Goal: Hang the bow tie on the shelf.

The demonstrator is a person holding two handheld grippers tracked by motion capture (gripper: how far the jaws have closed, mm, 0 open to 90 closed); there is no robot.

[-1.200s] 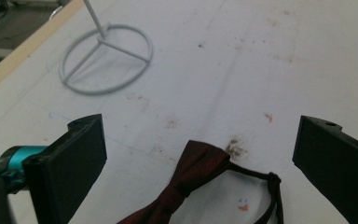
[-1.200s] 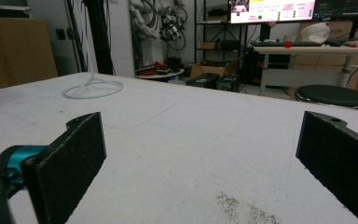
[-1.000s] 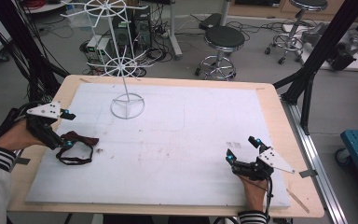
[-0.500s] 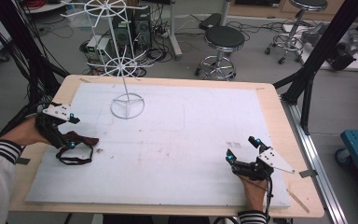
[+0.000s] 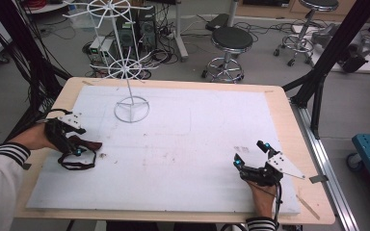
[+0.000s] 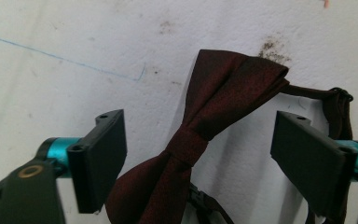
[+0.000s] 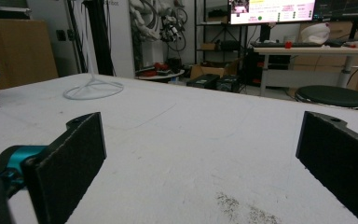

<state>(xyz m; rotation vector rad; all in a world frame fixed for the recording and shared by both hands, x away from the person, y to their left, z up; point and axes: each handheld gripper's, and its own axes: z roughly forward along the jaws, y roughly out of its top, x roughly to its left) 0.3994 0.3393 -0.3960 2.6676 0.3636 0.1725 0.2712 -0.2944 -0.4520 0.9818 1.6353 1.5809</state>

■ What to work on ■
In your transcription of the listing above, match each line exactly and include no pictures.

■ Result of this exercise ■
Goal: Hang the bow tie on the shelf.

The demonstrator is a person holding two handheld grippers tracked by motion capture (gripper: how far the jaws have closed, mm, 0 open to 90 closed); there is no robot.

[-1.200s] 
[-1.200s] 
[-1.000s] 
[-0.500s] 
[+0.000s] 
[+0.000s] 
[+0.000s] 

<state>(xyz m; rotation vector rad; all in a world frame fixed for the recording and shared by both hands, x away from the person, y to their left, z up; point and axes: each handheld gripper's, and its own axes: z roughly forward along the jaws, y roughly out of its top, x roughly to its left) 0.3994 0.3393 -0.3960 2.6676 0.3636 0.1725 0.2712 -0.2944 -0.4520 0.9818 1.6353 1.5809</state>

What appears above is the full answer.